Les grands problèmes se posent clairement au cerveau des frustes et Cadic, le paysan matois de Bannalec, résolvait les questions d’une façon tranchante. Pour lui, l’humanité se divisant en deux parties bien distinctes et pour cause ! : les morts qui ne mangent plus et les vivants qui mangent encore. Les premiers n’ayant aucun besoin, nul appétit, ne sont plus intéressants. Paix à leurs cendres ! Réservons toute notre attention aux vivants. C’est cruel, mais c’est humain.

Cadic oubliait d’ajouter qu’il croyait à îa survie spirituelle des défunts !… La société pour lui, avait deux clans férocement opposés : ceux qui ont quelque chose et ceux qui n’ont rien. Ceux qui ont quelque chose veulent le garder. Ceux qui n’ont rien, veulent quelque chose. Voilà, nettement établies, je le suppose, l’équation vitale et les raisons de l’antagonisme social.
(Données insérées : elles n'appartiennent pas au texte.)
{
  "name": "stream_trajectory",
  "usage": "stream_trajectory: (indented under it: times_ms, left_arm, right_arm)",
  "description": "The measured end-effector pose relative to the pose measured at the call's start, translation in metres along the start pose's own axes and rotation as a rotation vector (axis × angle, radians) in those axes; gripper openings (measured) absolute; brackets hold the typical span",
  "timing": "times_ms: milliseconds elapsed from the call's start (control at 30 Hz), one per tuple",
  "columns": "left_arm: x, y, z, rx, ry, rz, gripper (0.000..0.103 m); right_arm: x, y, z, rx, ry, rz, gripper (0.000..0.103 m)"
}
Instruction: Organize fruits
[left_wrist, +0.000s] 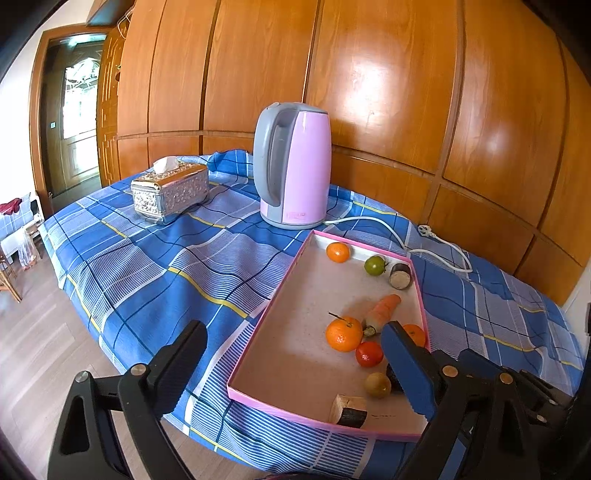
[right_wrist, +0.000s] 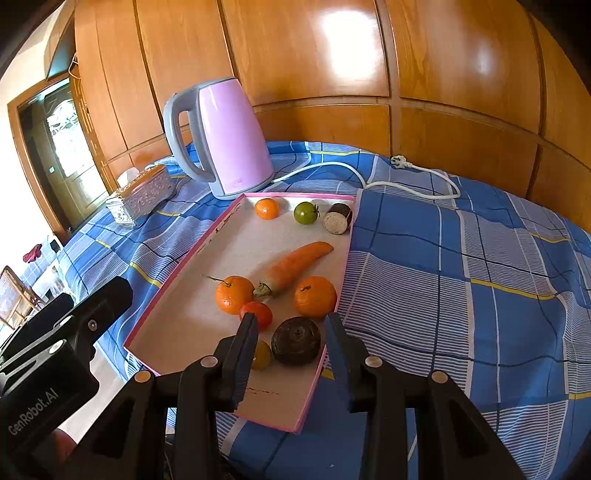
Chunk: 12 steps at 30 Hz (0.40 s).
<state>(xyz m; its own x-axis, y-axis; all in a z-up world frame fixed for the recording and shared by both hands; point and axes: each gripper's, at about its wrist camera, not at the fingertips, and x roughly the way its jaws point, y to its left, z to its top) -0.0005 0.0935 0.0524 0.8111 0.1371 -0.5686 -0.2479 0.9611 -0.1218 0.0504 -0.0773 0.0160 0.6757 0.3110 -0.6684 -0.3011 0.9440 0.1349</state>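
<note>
The right claw (right_wrist: 291, 325) hangs open and empty just above the dark round fruit (right_wrist: 296, 340) in the pink tray (right_wrist: 177, 277), likely lined up to grasp. The left claw (left_wrist: 291, 339), wide open, waits beside it, oranges (left_wrist: 344, 333) just ahead.

Domestic interior, most likely a living or dining room of a home. Evidence: wall of glossy wooden cabinet panels (left_wrist: 388, 92) behind the surface; blue plaid cloth (left_wrist: 155, 266) draped over the surface; pink electric kettle (left_wrist: 295, 166) with white cord and loose plug (right_wrist: 399, 161); embossed silver tissue box (left_wrist: 171, 192); wooden door with patterned glass (left_wrist: 79, 110) at far left; wood-look floor (left_wrist: 40, 332); chair (right_wrist: 14, 295) and a red garment (right_wrist: 33, 254) near the doorway.
</note>
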Motion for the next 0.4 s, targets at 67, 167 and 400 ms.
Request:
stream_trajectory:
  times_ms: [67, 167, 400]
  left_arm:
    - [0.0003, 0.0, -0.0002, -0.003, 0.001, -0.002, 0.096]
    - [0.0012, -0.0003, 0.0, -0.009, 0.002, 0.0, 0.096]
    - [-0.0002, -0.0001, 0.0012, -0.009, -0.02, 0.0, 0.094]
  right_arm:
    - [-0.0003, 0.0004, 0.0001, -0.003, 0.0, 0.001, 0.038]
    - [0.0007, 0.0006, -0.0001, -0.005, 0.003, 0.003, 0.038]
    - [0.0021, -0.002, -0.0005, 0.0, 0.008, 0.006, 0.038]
Lorsqu’on parlait des riches, des puissants, des heureux, de tous ceux-là qui avaient la vie belle, Cadic s’écriait avec une secrète envie :

— Ah ! les vaches !

— Pourquoi les vaches ? Cadic resta songeur. Il remuait des idées pénibles et contradictoires, jonglait avec des conclusions et des hypothèses, sabrait des axiomes. En quelques minutes il avait bouleversé tout le cycle des connaissances humaines, détruit les religions et les conventions.

— Parce qu’on peut pas faire comme eux !

Et voilà la vérité ! Dans la phrase cynique les mots claquent, empreints de l’éternelle aspiration des foules vers quelque chose de mieux et qui porte les individualités en avant, à la recherche du meilleur.